Activity: Work out how many lines in the entries contain the string "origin", and give nothing but that number.

Records:
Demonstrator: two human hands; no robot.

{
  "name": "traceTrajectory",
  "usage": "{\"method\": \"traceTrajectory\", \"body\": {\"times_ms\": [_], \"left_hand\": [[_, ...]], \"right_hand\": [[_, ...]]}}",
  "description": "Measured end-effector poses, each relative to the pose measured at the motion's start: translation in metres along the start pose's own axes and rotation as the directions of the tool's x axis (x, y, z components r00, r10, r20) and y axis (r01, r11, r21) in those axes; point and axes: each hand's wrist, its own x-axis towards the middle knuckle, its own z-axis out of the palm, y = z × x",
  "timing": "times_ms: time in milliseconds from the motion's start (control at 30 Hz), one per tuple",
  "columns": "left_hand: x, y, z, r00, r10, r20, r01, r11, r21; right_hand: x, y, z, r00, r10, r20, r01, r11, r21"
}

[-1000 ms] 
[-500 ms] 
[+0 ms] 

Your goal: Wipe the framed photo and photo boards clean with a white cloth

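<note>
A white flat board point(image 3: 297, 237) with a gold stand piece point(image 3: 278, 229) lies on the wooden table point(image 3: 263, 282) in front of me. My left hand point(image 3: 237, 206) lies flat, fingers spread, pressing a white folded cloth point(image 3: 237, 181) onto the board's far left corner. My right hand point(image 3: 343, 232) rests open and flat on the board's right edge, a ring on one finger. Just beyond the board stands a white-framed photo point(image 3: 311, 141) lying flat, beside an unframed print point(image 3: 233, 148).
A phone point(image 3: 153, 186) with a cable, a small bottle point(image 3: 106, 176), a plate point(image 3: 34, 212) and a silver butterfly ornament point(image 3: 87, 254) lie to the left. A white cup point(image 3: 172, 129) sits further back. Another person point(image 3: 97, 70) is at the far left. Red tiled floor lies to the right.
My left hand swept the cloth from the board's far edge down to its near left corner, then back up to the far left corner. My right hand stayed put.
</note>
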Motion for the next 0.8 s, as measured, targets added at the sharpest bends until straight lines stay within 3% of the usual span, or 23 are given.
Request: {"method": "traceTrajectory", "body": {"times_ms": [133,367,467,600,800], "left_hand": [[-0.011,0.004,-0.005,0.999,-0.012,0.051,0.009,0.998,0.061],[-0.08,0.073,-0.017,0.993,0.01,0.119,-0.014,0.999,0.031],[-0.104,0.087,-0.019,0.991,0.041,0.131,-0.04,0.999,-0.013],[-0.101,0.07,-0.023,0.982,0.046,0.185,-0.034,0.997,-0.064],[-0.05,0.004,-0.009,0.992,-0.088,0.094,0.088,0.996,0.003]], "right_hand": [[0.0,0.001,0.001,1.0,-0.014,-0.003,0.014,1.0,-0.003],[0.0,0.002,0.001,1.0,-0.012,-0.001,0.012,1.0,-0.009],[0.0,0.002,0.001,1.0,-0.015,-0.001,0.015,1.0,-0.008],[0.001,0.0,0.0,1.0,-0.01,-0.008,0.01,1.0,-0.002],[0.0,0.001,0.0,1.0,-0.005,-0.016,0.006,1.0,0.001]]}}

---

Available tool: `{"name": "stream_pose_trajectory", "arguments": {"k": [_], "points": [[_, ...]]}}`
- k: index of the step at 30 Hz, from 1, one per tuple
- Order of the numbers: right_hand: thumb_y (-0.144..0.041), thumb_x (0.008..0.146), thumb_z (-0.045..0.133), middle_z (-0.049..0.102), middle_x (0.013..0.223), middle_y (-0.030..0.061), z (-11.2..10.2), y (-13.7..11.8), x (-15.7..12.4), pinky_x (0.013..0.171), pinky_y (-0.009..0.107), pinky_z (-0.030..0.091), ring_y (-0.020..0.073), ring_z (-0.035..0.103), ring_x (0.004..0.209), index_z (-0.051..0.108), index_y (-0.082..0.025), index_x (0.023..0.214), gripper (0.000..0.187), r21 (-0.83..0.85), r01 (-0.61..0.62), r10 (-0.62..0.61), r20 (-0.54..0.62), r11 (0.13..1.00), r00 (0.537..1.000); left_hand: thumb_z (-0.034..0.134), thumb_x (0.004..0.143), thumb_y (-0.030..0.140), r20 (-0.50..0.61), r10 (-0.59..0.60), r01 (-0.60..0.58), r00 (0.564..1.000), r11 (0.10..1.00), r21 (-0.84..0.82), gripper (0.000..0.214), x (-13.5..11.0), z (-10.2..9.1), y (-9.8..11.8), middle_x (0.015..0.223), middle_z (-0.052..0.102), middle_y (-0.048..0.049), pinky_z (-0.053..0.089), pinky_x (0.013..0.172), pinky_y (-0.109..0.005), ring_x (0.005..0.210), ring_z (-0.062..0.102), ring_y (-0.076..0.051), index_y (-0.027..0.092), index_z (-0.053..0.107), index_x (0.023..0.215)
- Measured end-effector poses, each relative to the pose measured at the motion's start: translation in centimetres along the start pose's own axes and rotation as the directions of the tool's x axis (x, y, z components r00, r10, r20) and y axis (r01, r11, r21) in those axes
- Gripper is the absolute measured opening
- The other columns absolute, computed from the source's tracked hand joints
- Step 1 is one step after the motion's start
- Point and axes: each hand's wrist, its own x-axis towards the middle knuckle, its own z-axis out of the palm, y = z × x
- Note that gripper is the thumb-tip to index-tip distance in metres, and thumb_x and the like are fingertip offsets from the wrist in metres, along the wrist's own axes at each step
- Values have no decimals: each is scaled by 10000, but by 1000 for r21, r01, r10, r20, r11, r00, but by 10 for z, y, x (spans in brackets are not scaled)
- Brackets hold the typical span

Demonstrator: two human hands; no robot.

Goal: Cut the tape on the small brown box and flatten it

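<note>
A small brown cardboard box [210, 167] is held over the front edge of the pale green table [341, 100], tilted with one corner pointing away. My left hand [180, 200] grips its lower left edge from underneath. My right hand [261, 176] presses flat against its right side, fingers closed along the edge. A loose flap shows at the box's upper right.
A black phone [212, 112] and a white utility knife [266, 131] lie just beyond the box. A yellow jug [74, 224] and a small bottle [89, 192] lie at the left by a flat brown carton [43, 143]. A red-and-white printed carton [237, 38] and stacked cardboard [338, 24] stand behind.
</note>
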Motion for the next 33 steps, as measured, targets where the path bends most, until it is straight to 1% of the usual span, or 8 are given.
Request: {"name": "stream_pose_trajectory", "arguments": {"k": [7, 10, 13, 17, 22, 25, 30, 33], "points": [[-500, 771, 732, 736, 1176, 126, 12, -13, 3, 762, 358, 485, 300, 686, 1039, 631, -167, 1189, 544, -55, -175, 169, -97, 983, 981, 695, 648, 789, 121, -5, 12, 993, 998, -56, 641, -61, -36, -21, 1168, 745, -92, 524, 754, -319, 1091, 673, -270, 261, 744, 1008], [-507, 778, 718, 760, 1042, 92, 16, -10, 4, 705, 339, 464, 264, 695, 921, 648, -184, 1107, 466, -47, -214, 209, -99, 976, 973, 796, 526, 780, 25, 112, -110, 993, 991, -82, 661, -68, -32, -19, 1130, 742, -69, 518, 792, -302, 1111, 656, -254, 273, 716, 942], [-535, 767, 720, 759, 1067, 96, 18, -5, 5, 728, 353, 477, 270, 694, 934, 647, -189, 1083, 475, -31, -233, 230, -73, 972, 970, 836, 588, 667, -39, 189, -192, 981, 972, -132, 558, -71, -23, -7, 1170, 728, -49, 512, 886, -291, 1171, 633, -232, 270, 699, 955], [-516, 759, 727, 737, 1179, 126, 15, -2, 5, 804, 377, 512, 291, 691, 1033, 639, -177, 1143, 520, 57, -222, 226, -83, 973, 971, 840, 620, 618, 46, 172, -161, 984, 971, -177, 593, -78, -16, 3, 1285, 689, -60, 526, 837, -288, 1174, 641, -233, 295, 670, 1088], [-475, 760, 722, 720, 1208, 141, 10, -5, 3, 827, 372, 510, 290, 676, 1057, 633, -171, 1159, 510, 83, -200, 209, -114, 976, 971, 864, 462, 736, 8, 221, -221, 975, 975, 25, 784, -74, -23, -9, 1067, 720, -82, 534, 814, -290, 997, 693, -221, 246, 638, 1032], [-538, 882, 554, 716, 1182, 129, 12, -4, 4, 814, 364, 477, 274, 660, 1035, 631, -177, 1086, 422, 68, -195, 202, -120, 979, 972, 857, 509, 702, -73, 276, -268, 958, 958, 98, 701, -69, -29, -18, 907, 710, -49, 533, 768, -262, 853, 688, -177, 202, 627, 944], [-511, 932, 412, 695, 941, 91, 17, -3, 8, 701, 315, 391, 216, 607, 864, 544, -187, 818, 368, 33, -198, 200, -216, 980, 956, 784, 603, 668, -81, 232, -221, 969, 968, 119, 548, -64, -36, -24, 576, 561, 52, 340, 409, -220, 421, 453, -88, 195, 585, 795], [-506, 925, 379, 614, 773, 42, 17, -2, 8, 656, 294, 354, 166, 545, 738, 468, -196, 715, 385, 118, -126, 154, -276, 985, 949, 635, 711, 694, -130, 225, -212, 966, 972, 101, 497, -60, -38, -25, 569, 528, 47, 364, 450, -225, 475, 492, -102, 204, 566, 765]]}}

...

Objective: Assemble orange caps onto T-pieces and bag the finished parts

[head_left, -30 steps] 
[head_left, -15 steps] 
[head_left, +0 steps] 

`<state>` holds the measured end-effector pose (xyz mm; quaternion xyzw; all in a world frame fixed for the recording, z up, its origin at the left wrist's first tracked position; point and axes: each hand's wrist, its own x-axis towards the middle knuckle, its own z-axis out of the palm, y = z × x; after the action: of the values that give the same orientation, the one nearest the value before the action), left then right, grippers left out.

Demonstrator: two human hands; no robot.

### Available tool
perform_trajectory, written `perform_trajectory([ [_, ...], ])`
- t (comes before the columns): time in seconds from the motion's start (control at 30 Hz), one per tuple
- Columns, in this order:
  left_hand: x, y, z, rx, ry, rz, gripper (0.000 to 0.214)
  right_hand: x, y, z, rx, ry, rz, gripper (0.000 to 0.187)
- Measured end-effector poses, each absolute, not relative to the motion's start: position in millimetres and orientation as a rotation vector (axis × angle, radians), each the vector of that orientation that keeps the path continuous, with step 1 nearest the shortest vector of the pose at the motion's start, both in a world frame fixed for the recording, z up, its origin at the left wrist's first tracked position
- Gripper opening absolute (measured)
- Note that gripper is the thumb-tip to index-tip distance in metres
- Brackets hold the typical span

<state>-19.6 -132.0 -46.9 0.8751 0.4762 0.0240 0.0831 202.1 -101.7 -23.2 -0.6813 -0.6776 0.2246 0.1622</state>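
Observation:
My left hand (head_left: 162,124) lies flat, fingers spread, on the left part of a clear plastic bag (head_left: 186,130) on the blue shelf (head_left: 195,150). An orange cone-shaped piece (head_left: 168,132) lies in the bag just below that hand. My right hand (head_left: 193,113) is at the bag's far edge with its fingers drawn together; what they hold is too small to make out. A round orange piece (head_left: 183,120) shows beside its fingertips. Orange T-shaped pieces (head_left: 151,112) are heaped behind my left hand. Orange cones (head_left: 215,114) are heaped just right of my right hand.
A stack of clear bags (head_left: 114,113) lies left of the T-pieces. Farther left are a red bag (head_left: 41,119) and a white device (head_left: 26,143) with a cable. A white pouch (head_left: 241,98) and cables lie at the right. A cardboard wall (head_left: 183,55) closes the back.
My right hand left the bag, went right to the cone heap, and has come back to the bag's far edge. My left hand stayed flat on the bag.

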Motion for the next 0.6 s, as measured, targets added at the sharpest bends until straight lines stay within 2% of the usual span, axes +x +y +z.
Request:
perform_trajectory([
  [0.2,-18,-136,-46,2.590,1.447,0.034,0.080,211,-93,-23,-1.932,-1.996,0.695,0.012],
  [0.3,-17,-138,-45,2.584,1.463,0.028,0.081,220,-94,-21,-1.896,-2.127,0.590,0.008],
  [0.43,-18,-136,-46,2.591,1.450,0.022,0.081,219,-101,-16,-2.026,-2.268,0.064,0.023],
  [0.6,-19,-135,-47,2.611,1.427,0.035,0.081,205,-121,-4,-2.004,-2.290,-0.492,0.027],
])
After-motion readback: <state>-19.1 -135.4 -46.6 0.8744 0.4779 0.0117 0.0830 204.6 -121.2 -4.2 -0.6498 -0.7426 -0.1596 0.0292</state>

Exercise solution: 2